(Task to carry out) Go through the lines below and tally those containing the string "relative". Respond with the number only.

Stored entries
————

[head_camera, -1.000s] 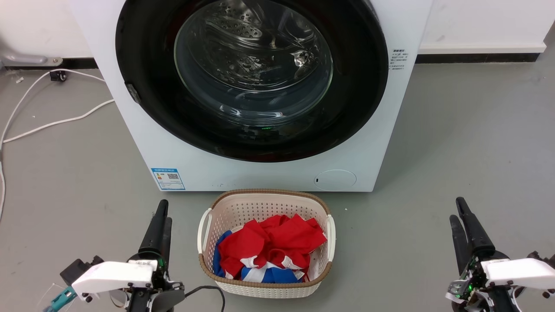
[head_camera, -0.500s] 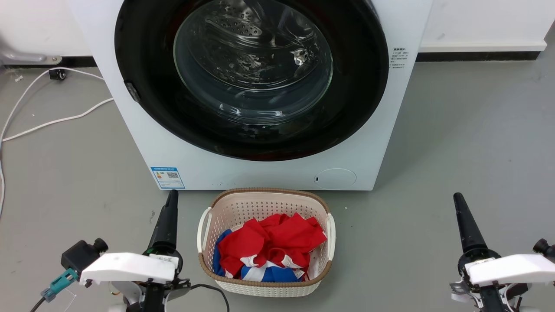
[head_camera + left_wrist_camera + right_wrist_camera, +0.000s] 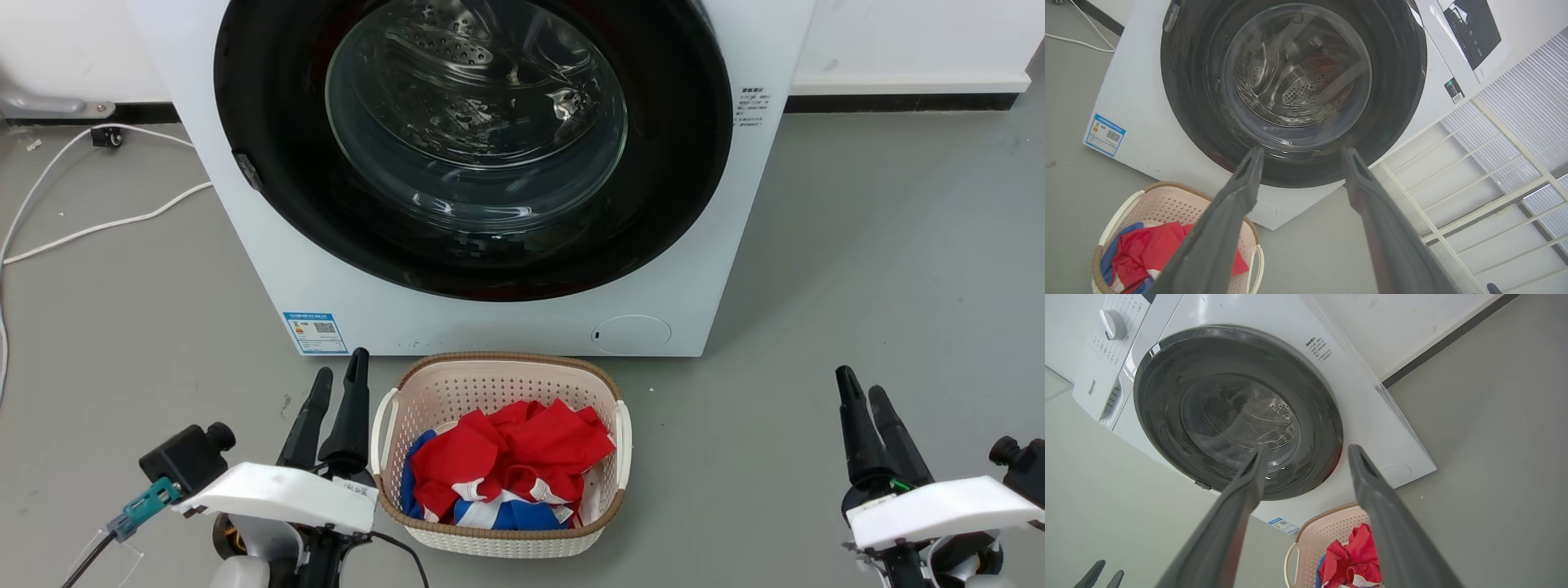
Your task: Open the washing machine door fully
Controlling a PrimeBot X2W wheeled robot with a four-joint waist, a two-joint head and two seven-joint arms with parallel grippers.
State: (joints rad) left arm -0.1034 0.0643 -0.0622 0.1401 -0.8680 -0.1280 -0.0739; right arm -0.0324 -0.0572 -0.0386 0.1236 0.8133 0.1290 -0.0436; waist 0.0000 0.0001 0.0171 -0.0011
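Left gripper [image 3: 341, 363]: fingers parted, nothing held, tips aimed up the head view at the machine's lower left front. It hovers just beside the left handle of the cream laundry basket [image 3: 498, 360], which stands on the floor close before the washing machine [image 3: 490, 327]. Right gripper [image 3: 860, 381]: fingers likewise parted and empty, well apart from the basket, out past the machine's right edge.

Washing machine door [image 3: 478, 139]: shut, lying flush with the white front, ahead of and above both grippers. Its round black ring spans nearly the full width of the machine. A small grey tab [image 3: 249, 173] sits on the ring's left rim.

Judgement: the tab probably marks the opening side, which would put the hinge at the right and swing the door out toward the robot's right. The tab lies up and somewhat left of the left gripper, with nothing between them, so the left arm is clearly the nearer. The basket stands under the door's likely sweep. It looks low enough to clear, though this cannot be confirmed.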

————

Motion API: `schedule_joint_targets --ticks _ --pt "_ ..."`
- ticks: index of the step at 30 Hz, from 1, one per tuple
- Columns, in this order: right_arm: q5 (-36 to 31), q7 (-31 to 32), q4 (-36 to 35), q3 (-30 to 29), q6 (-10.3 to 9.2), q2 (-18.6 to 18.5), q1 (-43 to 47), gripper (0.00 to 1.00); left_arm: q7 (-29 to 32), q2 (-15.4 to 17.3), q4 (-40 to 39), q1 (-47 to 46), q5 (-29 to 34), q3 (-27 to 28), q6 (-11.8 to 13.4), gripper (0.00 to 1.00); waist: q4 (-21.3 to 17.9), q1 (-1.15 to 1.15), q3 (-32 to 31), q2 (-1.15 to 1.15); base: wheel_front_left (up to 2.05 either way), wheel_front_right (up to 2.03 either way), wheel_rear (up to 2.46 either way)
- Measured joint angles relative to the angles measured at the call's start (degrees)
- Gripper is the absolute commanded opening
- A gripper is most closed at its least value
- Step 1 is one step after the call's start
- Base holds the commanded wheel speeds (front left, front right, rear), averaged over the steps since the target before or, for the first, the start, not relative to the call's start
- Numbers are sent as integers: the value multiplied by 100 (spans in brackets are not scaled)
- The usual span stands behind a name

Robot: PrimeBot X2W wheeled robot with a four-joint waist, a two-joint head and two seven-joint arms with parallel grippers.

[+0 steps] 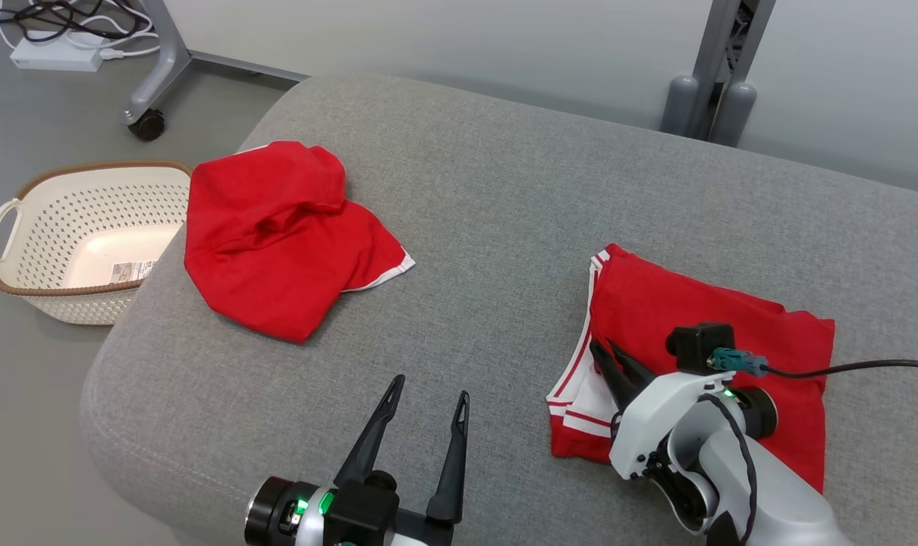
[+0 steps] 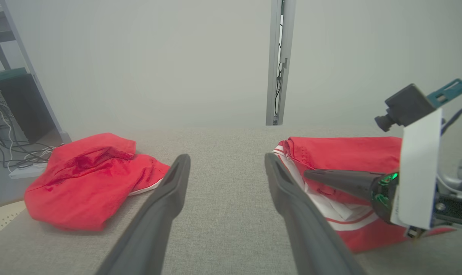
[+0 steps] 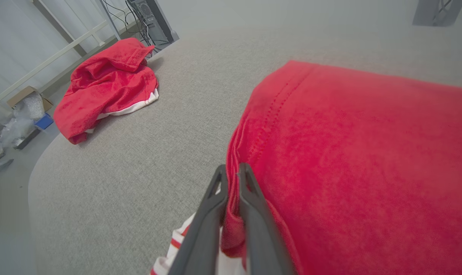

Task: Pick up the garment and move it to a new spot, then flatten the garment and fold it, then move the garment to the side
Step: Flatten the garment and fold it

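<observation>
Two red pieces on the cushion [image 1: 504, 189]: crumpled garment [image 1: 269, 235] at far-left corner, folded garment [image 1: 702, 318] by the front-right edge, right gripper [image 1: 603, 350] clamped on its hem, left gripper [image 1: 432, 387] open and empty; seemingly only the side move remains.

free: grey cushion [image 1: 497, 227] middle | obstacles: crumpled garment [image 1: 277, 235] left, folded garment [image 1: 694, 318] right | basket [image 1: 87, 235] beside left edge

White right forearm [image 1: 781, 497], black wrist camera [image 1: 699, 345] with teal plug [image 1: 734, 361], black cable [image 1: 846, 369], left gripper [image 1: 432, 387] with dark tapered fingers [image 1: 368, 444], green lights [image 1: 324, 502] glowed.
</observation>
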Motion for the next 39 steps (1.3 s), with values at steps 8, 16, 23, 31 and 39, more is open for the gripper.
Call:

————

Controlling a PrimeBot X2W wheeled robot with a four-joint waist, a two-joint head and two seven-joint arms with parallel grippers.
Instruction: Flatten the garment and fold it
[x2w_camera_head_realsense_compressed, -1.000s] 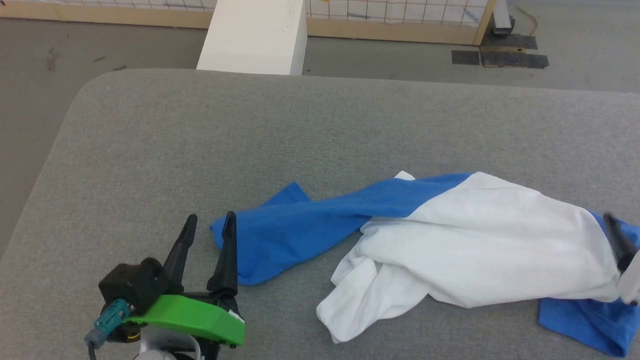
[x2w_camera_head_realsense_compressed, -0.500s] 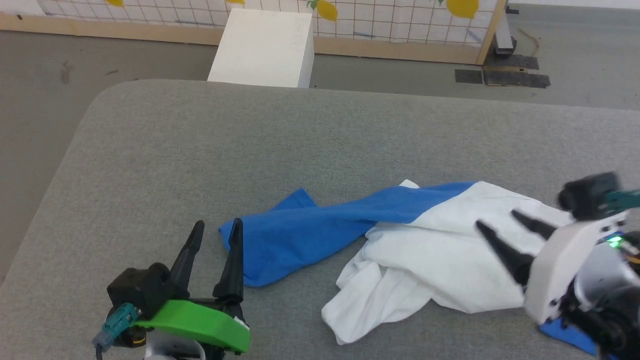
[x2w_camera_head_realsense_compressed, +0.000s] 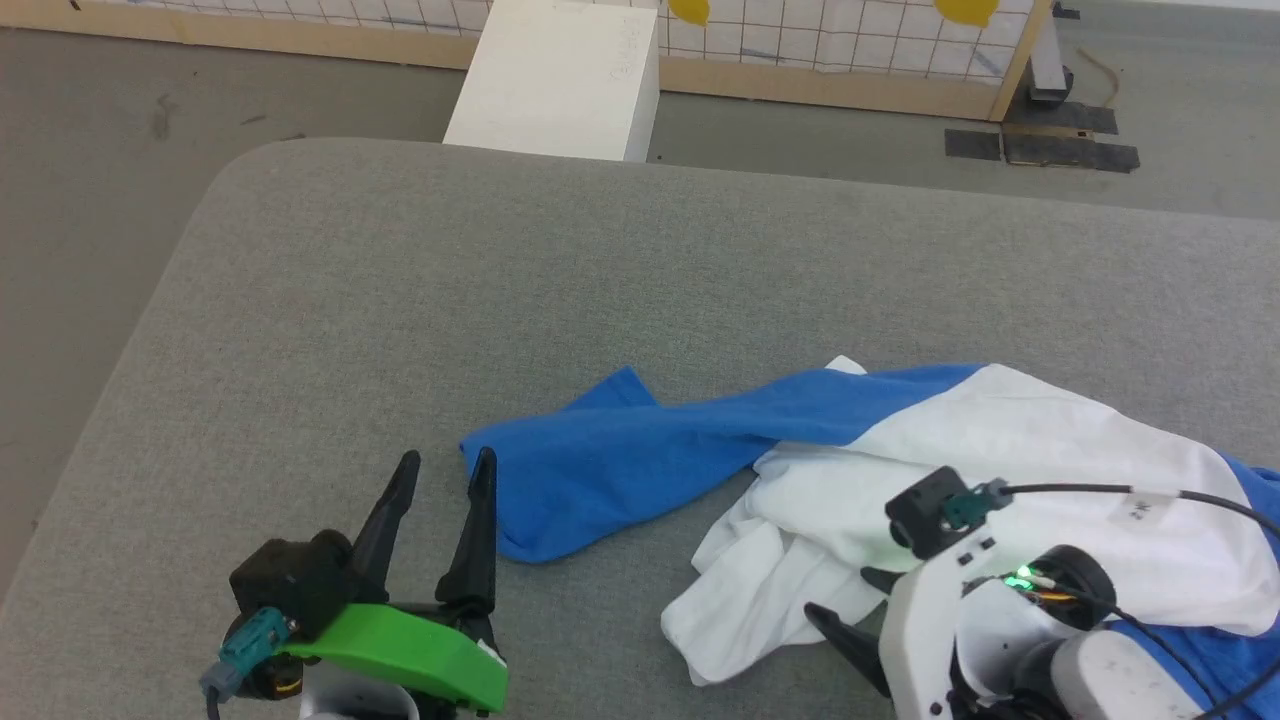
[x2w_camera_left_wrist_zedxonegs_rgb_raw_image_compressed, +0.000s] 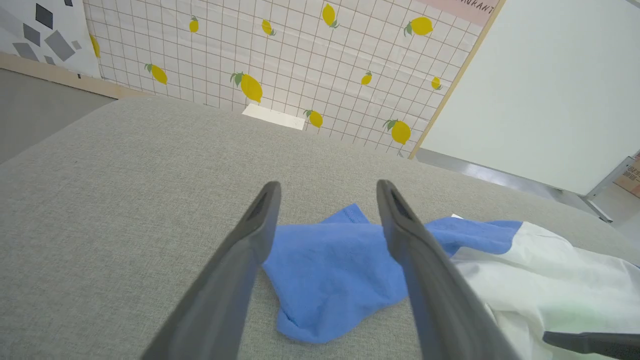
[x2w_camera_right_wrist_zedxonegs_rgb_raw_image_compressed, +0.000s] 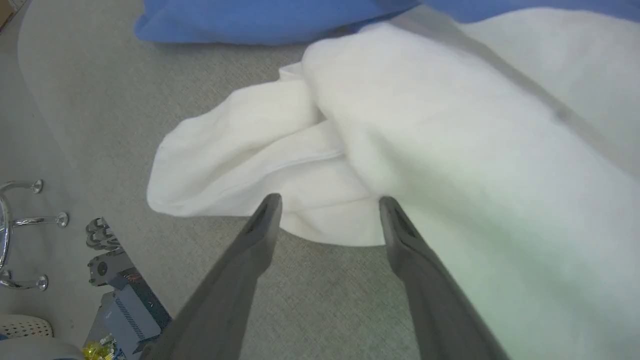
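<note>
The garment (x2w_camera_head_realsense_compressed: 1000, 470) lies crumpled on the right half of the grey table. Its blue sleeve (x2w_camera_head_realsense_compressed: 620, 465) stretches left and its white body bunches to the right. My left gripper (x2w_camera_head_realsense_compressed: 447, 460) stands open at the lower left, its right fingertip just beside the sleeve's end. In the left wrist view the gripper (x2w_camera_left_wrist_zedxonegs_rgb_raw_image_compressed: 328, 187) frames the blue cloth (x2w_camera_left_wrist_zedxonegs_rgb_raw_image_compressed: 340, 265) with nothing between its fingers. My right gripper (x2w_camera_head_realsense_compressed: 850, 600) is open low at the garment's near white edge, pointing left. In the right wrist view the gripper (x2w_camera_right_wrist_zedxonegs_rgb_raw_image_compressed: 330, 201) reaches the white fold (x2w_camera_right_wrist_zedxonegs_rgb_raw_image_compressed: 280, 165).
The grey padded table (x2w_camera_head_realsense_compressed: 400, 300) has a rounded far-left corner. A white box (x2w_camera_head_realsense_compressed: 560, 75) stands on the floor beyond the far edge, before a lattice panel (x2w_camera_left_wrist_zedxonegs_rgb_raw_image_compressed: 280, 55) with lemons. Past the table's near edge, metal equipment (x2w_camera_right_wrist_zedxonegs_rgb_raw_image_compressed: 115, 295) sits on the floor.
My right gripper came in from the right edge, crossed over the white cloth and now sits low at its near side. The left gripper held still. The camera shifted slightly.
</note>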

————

(Answer box) 2